Elliott: I’d like to think so. I’ve always felt much more of an EQ (emotional quotient) person than an IQ (intelligence quotient) person. Not that I’m dumb, but the big thing with me in school was to ask, ‘Why are we doing it this way? There’s a better way.’
I was pretty confident, I was very entrepreneurial as a kid. I had Go-Peds, so to get Go-Peds, I had a lot of lawn care businesses — whenever I wanted something I would just print out flyers.
I was a big Law of Attraction kid. I made a vision board in high school, and I really believe, if you want something, asking yourself every day, ‘How could I get it?’ And trying really hard to come up with new creative ideas. I believe in that stuff.

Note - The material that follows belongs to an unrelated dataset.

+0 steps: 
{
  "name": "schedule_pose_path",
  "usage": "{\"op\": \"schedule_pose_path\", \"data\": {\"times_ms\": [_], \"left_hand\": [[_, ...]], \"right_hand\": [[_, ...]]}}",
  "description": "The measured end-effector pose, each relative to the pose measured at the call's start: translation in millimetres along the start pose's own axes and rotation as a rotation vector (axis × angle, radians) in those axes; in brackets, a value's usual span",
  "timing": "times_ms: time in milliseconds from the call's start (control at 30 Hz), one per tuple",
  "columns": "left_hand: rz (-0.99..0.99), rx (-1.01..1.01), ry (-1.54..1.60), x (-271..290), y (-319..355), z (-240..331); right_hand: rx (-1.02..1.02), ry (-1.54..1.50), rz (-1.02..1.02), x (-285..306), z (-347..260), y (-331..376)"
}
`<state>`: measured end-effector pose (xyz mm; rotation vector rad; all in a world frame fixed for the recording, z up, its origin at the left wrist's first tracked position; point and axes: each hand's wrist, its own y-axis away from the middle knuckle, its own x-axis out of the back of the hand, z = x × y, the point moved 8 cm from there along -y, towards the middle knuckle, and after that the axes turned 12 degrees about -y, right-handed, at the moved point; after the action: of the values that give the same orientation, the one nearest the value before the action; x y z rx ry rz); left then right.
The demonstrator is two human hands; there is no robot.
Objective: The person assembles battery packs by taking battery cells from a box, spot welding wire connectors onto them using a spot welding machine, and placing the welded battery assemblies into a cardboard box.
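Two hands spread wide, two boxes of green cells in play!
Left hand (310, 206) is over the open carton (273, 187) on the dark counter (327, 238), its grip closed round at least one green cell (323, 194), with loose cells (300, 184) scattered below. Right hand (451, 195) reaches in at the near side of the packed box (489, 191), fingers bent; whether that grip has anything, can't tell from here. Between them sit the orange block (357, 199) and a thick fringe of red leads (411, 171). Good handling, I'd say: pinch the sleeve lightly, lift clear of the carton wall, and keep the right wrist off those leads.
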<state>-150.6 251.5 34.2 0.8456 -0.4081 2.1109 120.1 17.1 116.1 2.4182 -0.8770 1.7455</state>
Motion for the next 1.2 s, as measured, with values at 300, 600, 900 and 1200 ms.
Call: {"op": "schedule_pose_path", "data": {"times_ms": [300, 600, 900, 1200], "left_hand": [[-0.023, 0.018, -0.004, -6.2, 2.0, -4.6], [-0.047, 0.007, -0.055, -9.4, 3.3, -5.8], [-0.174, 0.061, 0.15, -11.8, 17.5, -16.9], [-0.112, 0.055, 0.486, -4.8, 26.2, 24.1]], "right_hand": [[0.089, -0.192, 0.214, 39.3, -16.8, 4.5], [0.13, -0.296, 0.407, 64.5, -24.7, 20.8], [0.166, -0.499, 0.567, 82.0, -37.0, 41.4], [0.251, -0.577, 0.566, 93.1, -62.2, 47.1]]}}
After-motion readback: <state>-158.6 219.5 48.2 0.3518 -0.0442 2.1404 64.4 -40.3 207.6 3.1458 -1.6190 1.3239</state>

Scott: As a person who’s dropped out and not taken the traditional route — like a lot of founders — what has been something that’s happened to you that you have learned? If I had to point my finger at one thing that’s gotten you this far, what’s that thing?
Elliott: It’s very interesting and ironic how much being a dropout was seen as the worst thing, on the high school side of things — but people like it. It’s been surprising to see that the buttoned-up CEO mentor of mine, that I was ashamed around, will actually lead an intro with the fact I’m a dropout. So people that I would have thought, as a high school student, would never give me the time of day because I was a dropout, in many cases are the people that love that fact about me.
It’s funny, I was the party guy in high school. And a lot of my more academic friends that went off to four-year schools, they came back to Chicago and they’d been partying for four years, and I had been pounding the pavement here and I had a bunch of relationships with all the companies in town.
Scott: And they’re stuck to the floor of The Hangge Uppe.